ACTIVITY>
For the word "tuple", state how many lines of the data include it. Respond with the number only.

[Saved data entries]
○ ○ ○ ○ ○ ○ ○
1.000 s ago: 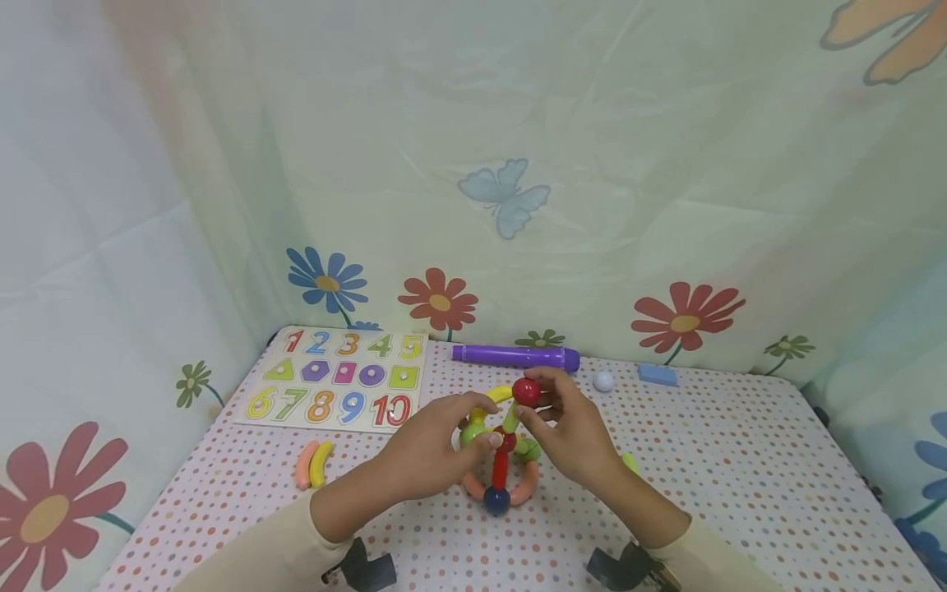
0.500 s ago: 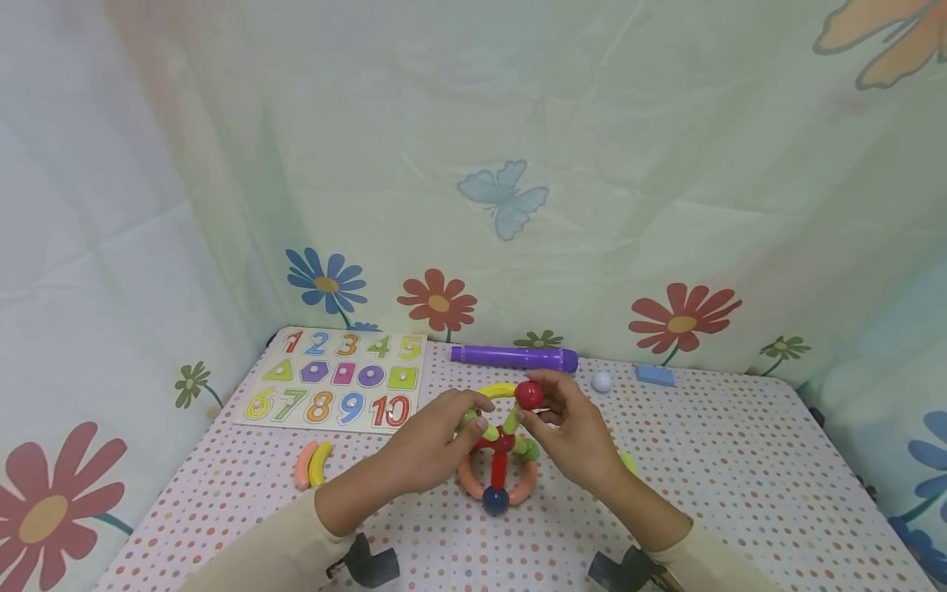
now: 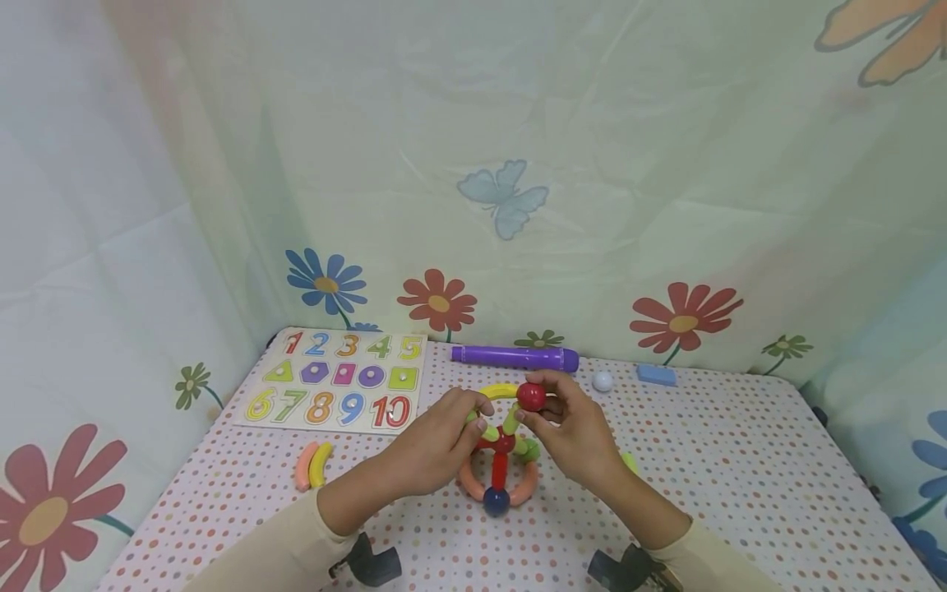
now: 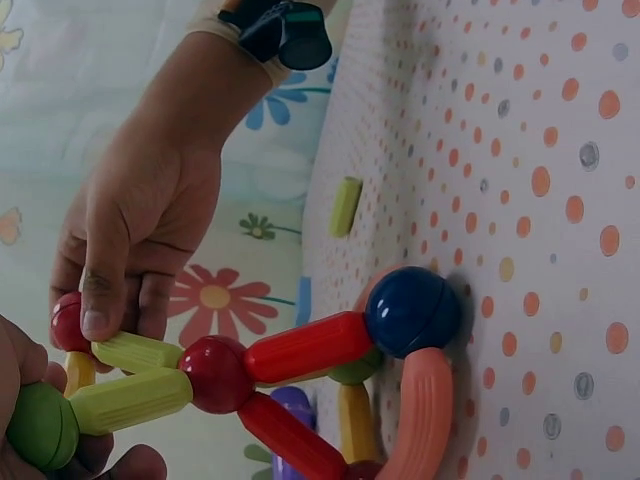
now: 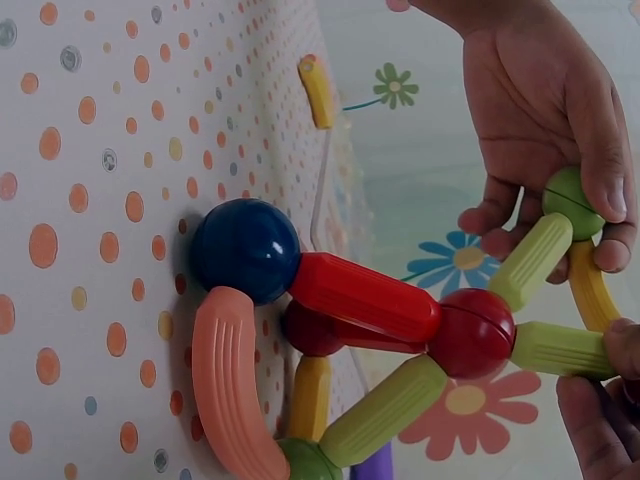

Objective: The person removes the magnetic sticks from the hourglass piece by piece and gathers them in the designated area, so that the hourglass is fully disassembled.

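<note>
A structure of colourful balls and rods, resembling magnetic building pieces, stands on the table. Its base includes a dark blue ball and curved salmon rods. Red rods rise from there to a central red ball, where light green rods branch upward. My left hand pinches the upper green ball. My right hand holds the upper red ball and the green rod below it. A curved yellow rod spans between these two upper balls.
A number and shape puzzle board lies at the back left. Loose salmon and yellow curved rods sit left. Behind are a purple tube, white ball and blue block. A green rod lies beside the right forearm.
The upper red ball and right fingers have shifted slightly right. The curved yellow rod now shows more fully between the hands, and the left hand has turned a little at the green ball.
</note>
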### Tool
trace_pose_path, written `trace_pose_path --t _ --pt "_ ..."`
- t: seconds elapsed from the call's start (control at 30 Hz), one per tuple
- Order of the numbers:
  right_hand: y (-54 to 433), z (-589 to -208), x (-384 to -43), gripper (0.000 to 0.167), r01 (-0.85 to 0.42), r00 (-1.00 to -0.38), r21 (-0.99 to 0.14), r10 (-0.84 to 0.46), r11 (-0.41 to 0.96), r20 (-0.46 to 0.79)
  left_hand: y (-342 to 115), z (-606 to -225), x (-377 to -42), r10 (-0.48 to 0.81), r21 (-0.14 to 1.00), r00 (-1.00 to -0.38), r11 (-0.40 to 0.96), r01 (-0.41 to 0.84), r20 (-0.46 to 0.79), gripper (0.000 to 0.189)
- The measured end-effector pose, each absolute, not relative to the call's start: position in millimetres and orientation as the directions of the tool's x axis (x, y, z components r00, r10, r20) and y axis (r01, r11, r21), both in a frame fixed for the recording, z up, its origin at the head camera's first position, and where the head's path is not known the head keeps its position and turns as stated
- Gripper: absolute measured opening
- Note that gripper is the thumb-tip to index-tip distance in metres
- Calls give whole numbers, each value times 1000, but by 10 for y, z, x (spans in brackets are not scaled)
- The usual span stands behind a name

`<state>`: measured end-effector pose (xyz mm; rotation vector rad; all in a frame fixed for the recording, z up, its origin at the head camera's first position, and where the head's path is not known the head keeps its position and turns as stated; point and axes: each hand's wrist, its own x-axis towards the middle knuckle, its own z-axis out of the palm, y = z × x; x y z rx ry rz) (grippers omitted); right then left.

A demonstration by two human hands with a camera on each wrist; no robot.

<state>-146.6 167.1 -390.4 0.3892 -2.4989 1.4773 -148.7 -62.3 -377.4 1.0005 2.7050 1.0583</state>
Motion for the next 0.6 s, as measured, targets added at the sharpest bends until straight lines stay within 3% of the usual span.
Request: trace_pose_path --t 0.3,0.6 --pt "1678 -3912 -1471 53 -267 -963 -875 -74 404 260 -627 -3790 -1499 603 629 -777 536 564 183 24" --pt "1764 -3914 -1492 55 -309 -950 -862 -99 401 295 -625 -3792 -1510 608 637 -773 527 562 179 25"
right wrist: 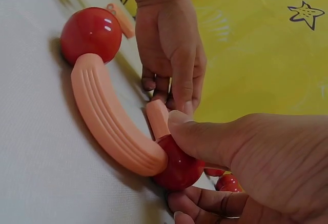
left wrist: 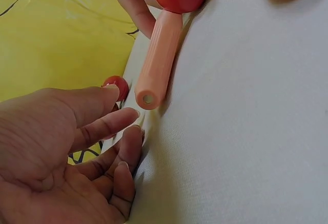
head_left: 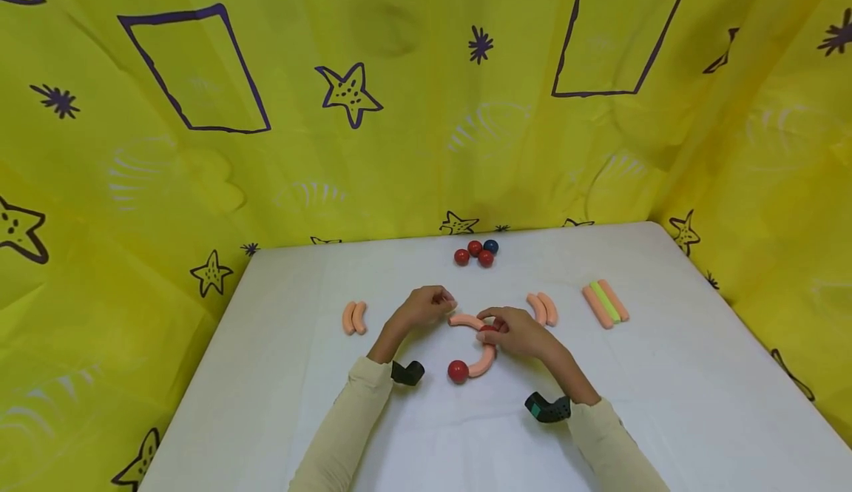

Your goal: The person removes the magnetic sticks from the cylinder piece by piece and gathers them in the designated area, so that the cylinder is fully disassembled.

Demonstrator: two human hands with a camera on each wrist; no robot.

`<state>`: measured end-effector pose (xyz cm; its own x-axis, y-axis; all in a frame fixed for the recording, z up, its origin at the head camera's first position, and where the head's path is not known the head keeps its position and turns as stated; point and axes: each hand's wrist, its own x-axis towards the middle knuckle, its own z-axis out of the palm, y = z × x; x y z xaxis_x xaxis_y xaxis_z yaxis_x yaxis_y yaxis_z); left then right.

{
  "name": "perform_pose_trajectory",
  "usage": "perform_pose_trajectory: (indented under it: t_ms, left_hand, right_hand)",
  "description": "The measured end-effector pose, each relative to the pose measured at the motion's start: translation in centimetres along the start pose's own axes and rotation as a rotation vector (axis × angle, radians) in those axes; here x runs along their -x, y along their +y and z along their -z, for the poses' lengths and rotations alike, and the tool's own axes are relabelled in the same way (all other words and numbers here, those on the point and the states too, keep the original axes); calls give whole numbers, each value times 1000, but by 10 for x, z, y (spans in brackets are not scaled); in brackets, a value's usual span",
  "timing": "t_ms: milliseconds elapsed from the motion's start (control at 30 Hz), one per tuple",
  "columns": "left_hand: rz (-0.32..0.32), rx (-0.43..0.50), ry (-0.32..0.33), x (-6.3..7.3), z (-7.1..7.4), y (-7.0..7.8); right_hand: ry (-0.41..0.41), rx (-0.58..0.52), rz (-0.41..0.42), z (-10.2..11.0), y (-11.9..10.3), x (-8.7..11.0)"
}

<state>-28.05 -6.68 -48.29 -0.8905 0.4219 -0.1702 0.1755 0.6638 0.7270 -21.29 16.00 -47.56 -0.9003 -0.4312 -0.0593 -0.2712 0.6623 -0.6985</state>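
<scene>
On the white table, two curved orange rods and two red balls form an open arc. My right hand [head_left: 519, 331] pinches the red ball [right wrist: 179, 165] joining the rods between thumb and fingers. From that ball the lower curved rod [right wrist: 115, 116] runs to another red ball [head_left: 458, 371]. The upper curved rod [head_left: 466, 320] points left, and its free end shows a pale round spot in the left wrist view. Beside that end is my left hand [head_left: 426, 305], fingers loosely bent, apart from the rod and holding nothing.
Several red balls [head_left: 474, 248] and a blue ball [head_left: 491, 246] lie at the back. A curved pair [head_left: 354, 317] lies left, another curved pair [head_left: 542, 308] right. Farther right are straight orange rods [head_left: 597, 307] with a green rod [head_left: 605, 301] between them. Yellow curtain [head_left: 413, 166] surrounds the table.
</scene>
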Motion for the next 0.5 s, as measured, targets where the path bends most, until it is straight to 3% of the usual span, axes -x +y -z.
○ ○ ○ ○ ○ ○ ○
TASK ANSWER>
2